__AIM OF THE EXERCISE__: Search the entries for the word "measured" and return every line where it is found.

Dataset entries:
──────────────────────────────

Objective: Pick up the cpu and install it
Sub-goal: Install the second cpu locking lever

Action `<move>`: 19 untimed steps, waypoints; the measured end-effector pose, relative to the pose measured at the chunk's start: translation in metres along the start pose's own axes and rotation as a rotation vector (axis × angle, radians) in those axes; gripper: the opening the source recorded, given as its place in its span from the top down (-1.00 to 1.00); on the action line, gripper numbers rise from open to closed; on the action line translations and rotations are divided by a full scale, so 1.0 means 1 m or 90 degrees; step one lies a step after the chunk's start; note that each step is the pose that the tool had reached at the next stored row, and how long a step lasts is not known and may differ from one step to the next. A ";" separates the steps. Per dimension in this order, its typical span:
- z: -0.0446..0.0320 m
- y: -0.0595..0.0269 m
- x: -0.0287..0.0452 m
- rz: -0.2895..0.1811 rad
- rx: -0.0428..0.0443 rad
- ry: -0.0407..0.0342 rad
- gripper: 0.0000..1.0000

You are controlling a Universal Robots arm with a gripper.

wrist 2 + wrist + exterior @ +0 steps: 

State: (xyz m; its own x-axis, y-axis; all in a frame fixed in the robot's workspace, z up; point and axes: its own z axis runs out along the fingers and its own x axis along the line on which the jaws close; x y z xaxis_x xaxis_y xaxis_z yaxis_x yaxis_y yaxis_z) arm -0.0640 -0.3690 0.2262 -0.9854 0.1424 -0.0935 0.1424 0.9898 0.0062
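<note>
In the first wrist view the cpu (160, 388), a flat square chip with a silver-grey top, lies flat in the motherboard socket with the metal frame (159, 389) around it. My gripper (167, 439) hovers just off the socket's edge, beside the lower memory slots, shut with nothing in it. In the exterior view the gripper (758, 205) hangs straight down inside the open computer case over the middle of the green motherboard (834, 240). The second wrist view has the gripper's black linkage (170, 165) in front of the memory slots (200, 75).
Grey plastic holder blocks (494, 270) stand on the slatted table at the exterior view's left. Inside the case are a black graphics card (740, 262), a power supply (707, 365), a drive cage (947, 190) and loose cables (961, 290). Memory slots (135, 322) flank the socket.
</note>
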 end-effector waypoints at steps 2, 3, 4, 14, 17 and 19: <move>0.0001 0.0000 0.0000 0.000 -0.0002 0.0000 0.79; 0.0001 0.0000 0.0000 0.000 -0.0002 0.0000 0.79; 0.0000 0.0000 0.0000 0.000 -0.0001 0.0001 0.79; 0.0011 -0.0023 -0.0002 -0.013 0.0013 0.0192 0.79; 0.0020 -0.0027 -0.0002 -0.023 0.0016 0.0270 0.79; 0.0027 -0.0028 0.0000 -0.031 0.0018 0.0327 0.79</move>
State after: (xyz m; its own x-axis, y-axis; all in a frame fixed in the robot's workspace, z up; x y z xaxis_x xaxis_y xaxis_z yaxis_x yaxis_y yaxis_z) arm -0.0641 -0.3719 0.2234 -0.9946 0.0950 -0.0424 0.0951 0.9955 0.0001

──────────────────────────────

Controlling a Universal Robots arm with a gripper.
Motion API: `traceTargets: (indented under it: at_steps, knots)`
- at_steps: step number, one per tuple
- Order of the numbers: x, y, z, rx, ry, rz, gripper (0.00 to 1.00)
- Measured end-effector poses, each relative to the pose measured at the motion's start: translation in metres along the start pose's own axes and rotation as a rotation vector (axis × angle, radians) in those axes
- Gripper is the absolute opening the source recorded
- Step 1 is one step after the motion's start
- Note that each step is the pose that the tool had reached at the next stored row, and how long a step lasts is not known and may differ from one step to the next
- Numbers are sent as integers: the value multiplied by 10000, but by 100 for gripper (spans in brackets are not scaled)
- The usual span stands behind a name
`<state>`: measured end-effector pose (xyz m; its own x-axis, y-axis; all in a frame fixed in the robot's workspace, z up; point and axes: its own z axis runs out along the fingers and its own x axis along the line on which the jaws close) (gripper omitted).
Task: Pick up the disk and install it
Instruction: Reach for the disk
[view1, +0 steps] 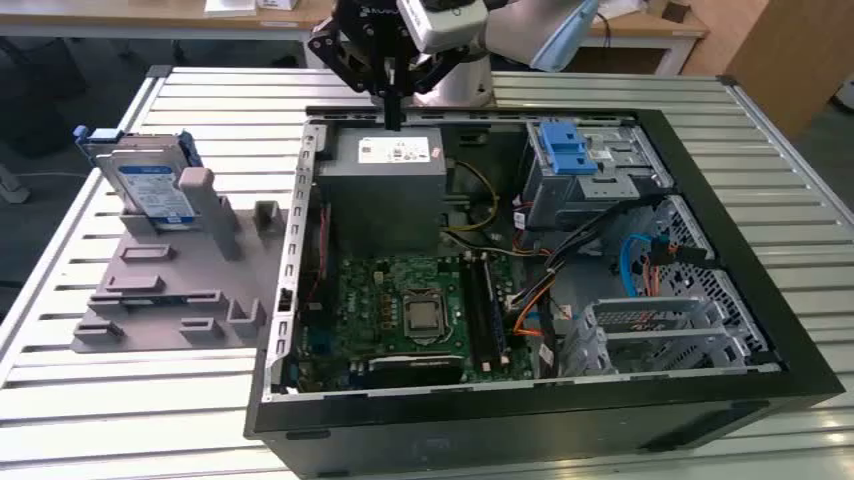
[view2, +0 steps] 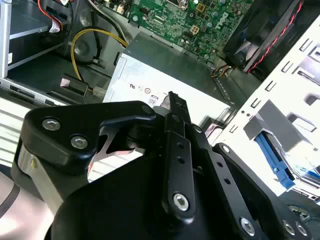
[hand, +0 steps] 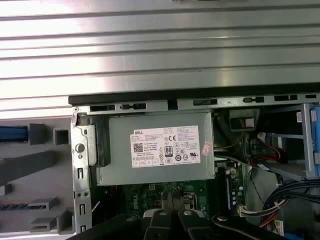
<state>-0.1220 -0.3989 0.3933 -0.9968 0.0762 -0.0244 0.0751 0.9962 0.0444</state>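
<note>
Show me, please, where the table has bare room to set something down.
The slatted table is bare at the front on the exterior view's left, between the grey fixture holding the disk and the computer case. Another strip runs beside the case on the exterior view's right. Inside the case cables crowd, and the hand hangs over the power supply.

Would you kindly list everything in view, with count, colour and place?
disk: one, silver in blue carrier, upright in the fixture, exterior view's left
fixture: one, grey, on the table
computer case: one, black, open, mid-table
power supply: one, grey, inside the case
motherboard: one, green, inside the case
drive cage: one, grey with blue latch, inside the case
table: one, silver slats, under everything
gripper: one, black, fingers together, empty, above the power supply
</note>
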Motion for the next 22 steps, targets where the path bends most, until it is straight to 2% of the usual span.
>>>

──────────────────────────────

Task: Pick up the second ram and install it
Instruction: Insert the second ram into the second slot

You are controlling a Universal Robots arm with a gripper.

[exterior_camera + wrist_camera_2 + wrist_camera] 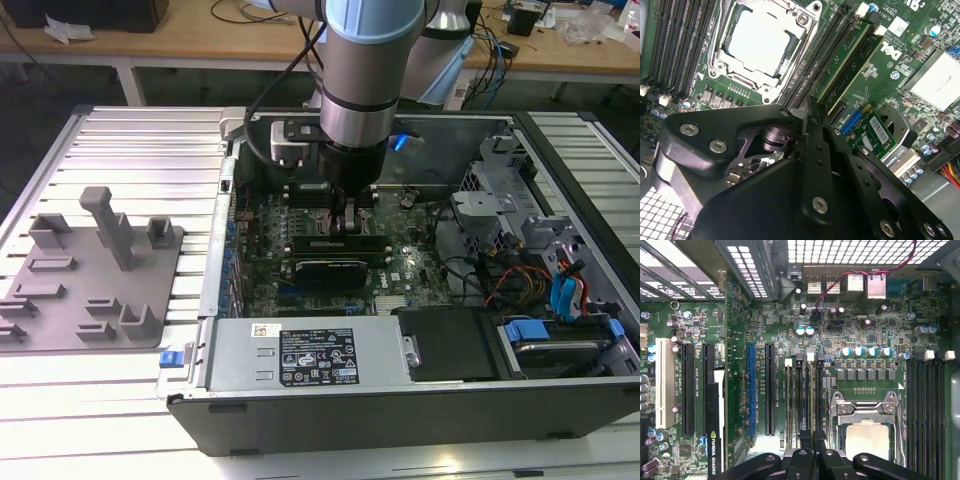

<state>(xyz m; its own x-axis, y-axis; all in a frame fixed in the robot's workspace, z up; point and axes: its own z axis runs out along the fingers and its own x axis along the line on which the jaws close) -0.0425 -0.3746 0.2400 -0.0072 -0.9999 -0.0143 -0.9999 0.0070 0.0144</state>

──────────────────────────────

__RESULT__:
Action `<move>`: 19 untimed steps, waypoints; the measured end-effector pose, relative to the pose measured at the chunk's start: translation in metres along the start pose's own axes and rotation as a rotation vector (axis × angle, radians) in those axes; gripper: the opening the source recorded, given as its place in its span from the top down (-1.00 to 1.00); on the action line, gripper numbers rise from open to closed; on the action line translations and rotations are divided by a full scale, so 1.0 means 1 m or 90 degrees; step one lies a step after the chunk's start; note that each step is the pose that the tool had reached at the next stored row, and how long a step lasts is not known and may differ from one step to the next. A ";" separates the steps. Per dimension in this order, its typical span:
- Measured end-effector poses, each relative to the pose measured at the motion's start: translation in metres along the start pose's own axes and rotation as a rotation vector (axis × angle, radians) in those axes
`<state>`: measured end-effector pose (xyz m; its own x-axis, y-axis; all in a frame fixed in the robot's workspace, z up; point and axes: its own z axis runs out along the fingers and its own x axis along the line on which the jaws close) (gripper omitted).

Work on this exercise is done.